What you need to do
Make an exact copy of the whole listing, but leave its pictures out.

Raw data

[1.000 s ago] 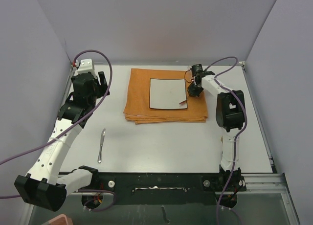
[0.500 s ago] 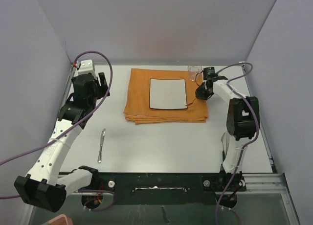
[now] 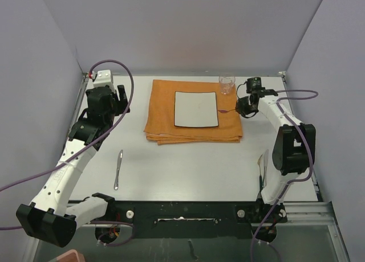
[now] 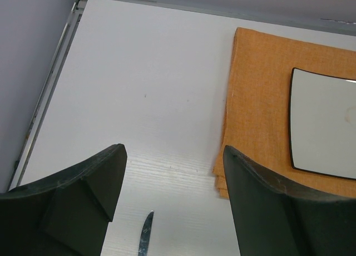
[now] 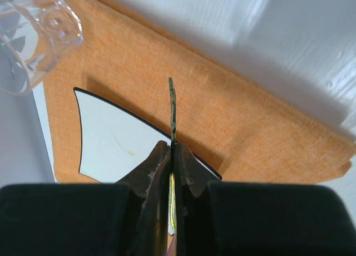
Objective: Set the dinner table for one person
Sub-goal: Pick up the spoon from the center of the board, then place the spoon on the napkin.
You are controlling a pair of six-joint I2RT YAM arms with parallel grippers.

Response for this exercise
[1.000 s ago] 
[0.500 s ago] 
[now] 
[now] 
[now] 
Objective: Set the dinner table for one person
Sub-goal: Pick up the spoon from the center of the board, then place the spoon on the napkin.
You are controlling a pair of six-joint I2RT YAM arms with parallel grippers.

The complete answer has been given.